> [Activity]: Could you return the whole listing exactly?

Materials provided below:

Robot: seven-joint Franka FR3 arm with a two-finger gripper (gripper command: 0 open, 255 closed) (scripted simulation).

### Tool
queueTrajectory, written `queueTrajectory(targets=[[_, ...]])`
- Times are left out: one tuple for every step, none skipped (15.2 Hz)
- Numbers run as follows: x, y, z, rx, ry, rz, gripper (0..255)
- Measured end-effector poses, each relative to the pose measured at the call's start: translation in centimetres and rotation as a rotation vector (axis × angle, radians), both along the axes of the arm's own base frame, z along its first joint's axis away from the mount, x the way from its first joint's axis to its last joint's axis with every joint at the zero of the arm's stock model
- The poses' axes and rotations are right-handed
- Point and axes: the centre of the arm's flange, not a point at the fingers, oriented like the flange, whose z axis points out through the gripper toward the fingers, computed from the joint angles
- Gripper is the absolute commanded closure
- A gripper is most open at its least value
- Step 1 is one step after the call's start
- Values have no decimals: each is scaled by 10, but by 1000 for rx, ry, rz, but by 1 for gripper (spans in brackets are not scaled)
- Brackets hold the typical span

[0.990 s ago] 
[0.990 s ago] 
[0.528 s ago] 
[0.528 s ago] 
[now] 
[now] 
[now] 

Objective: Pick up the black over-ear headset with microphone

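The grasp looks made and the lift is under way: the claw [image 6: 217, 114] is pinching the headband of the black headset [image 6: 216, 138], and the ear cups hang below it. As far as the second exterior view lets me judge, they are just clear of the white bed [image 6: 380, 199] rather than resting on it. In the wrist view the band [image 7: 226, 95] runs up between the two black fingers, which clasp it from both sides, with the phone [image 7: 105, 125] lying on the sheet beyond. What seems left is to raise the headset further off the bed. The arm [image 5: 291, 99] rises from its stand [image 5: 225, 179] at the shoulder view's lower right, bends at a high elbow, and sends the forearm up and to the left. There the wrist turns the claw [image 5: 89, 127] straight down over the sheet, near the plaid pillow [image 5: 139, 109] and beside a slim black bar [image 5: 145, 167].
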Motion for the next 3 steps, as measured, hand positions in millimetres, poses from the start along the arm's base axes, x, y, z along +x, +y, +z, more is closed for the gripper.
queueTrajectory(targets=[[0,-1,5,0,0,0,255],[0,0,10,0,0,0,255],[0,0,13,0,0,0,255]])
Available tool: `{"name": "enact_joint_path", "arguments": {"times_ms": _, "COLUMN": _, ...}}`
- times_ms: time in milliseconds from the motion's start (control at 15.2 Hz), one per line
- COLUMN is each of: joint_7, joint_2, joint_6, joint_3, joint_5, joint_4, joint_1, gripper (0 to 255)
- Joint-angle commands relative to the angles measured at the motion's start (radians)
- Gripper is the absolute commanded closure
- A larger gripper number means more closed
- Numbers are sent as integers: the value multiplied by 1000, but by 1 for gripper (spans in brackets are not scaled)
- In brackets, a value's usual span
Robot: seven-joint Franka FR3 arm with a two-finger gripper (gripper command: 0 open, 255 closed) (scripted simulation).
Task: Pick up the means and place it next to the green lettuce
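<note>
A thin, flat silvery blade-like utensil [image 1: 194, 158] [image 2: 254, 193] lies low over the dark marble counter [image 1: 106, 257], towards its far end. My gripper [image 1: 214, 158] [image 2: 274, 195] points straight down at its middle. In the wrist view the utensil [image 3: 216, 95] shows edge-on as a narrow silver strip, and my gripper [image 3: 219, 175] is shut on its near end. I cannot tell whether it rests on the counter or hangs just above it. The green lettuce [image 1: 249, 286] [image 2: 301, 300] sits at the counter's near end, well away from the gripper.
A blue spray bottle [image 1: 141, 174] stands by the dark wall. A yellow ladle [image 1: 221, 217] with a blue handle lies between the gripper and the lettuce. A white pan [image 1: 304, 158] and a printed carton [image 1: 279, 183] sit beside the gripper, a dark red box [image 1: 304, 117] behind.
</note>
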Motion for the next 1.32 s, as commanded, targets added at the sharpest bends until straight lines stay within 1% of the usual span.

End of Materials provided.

> [Result for this exercise]:
Robot: seven-joint Franka FR3 arm with a two-finger gripper (gripper command: 0 open, 255 closed) (scripted simulation).

### Tool
queueTrajectory, written `queueTrajectory(targets=[[_, ...]])`
- Times are left out: one tuple for every step, none skipped (15.2 Hz)
- Numbers run as follows: x, y, z, rx, ry, rz, gripper (0..255)
- Measured end-effector poses, each relative to the pose measured at the call's start: translation in centimetres and rotation as a rotation vector (axis × angle, radians), both along the axes of the arm's own base frame, z along its first joint's axis away from the mount, x the way from its first joint's axis to its last joint's axis with every joint at the zero of the arm's stock model
- The poses' axes and rotations are right-handed
- Point and axes: the centre of the arm's flange, not a point at the fingers, oriented like the flange, whose z axis points out through the gripper toward the fingers, computed from the joint angles
- Gripper is the absolute commanded closure
- A gripper is most open at its least value
- Step 1 is one step after the call's start
- Values have no decimals: each is scaled by 10, but by 1000 for rx, ry, rz, but by 1 for gripper (spans in brackets are not scaled)
- Brackets hold the typical span

[0.990 s ago] 
[0.990 s ago] 
[0.528 s ago] 
[0.528 s ago] 
[now] 
[now] 
[now] 

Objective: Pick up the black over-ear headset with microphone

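The grasp looks made and the lift is under way: the claw [image 6: 217, 114] is pinching the headband of the black headset [image 6: 216, 138], and the ear cups hang below it. As far as the second exterior view lets me judge, they are just clear of the white bed [image 6: 380, 199] rather than resting on it. In the wrist view the band [image 7: 226, 95] runs up between the two black fingers, which clasp it from both sides, with the phone [image 7: 105, 125] lying on the sheet beyond. What seems left is to raise the headset further off the bed. The arm [image 5: 291, 99] rises from its stand [image 5: 225, 179] at the shoulder view's lower right, bends at a high elbow, and sends the forearm up and to the left. There the wrist turns the claw [image 5: 89, 127] straight down over the sheet, near the plaid pillow [image 5: 139, 109] and beside a slim black bar [image 5: 145, 167].
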Motion for the next 3 steps, as measured, hand positions in millimetres, poses from the start along the arm's base axes, x, y, z along +x, +y, +z, more is closed for the gripper.
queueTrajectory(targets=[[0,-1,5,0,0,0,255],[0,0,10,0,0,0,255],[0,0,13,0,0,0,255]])
Available tool: `{"name": "enact_joint_path", "arguments": {"times_ms": _, "COLUMN": _, ...}}`
- times_ms: time in milliseconds from the motion's start (control at 15.2 Hz), one per line
- COLUMN is each of: joint_7, joint_2, joint_6, joint_3, joint_5, joint_4, joint_1, gripper (0 to 255)
- Joint-angle commands relative to the angles measured at the motion's start (radians)
- Gripper is the absolute commanded closure
- A larger gripper number means more closed
- Numbers are sent as integers: the value multiplied by 1000, but by 1 for gripper (spans in brackets are not scaled)
- In brackets, a value's usual span
Robot: seven-joint Franka FR3 arm with a two-finger gripper (gripper command: 0 open, 255 closed) (scripted simulation).
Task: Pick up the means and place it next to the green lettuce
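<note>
A thin, flat silvery blade-like utensil [image 1: 194, 158] [image 2: 254, 193] lies low over the dark marble counter [image 1: 106, 257], towards its far end. My gripper [image 1: 214, 158] [image 2: 274, 195] points straight down at its middle. In the wrist view the utensil [image 3: 216, 95] shows edge-on as a narrow silver strip, and my gripper [image 3: 219, 175] is shut on its near end. I cannot tell whether it rests on the counter or hangs just above it. The green lettuce [image 1: 249, 286] [image 2: 301, 300] sits at the counter's near end, well away from the gripper.
A blue spray bottle [image 1: 141, 174] stands by the dark wall. A yellow ladle [image 1: 221, 217] with a blue handle lies between the gripper and the lettuce. A white pan [image 1: 304, 158] and a printed carton [image 1: 279, 183] sit beside the gripper, a dark red box [image 1: 304, 117] behind.
</note>
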Motion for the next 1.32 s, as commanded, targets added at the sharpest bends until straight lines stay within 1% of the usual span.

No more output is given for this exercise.